- [To do] Please restate, exactly as written, the lines running from the beginning of the material through the line that has "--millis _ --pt" in it.

- [Supplied information]
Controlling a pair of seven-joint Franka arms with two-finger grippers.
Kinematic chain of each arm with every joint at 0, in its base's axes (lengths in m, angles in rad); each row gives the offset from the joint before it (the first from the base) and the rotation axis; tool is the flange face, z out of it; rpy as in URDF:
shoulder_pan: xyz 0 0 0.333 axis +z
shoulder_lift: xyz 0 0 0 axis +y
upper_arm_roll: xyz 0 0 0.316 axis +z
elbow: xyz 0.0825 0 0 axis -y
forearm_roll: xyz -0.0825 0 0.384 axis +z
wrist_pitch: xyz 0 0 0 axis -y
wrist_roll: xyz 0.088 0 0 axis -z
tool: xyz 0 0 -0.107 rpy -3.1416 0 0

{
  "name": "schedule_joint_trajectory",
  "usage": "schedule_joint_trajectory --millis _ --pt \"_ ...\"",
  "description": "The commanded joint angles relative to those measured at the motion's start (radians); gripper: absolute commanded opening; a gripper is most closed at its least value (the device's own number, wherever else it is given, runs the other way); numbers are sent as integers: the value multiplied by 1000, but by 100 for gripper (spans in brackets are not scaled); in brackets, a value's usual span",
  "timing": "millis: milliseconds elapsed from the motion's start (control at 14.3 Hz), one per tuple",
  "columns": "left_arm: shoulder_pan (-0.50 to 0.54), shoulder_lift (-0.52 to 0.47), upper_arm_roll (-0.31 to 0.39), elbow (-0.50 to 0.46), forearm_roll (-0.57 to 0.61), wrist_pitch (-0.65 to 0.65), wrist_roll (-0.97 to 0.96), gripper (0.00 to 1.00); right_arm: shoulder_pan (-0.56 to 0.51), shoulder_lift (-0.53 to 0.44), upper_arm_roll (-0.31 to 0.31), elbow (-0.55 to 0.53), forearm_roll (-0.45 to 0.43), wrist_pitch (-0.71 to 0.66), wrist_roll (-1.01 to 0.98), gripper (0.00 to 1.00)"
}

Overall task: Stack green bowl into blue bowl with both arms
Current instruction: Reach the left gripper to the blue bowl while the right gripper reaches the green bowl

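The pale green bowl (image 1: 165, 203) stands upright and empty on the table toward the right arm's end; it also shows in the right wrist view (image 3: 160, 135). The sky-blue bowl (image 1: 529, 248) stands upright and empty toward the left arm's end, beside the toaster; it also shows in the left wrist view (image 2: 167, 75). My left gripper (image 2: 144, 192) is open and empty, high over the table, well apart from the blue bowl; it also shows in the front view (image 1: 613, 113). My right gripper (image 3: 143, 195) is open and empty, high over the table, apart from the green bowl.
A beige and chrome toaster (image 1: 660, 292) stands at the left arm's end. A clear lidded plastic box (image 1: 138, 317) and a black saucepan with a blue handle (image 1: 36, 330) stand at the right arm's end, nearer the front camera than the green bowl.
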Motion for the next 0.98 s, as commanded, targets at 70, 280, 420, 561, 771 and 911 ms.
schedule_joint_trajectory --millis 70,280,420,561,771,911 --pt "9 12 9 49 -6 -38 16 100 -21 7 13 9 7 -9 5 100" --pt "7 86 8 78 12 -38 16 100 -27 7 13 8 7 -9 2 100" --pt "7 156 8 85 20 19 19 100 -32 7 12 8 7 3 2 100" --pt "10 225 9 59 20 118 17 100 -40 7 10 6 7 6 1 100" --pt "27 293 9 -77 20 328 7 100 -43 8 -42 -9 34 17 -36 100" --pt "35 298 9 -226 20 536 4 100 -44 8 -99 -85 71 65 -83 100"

- [Expected answer]
Controlling a pair of seven-joint Franka arms with two-finger grippers.
Kinematic chain of each arm with every joint at 0, in its base's axes (lengths in m, angles in rad); each row gives the offset from the joint before it (the first from the base) and the rotation axis; tool is the flange face, z out of it; rpy as in URDF:
shoulder_pan: xyz 0 0 0.333 axis +z
shoulder_lift: xyz 0 0 0 axis +y
upper_arm_roll: xyz 0 0 0.316 axis +z
elbow: xyz 0.0825 0 0 axis -y
forearm_roll: xyz -0.0825 0 0.384 axis +z
wrist_pitch: xyz 0 0 0 axis -y
wrist_roll: xyz 0.088 0 0 axis -z
tool: xyz 0 0 -0.107 rpy -3.1416 0 0

{
  "name": "schedule_joint_trajectory",
  "usage": "schedule_joint_trajectory --millis _ --pt \"_ ...\"",

Nothing further is required of the output.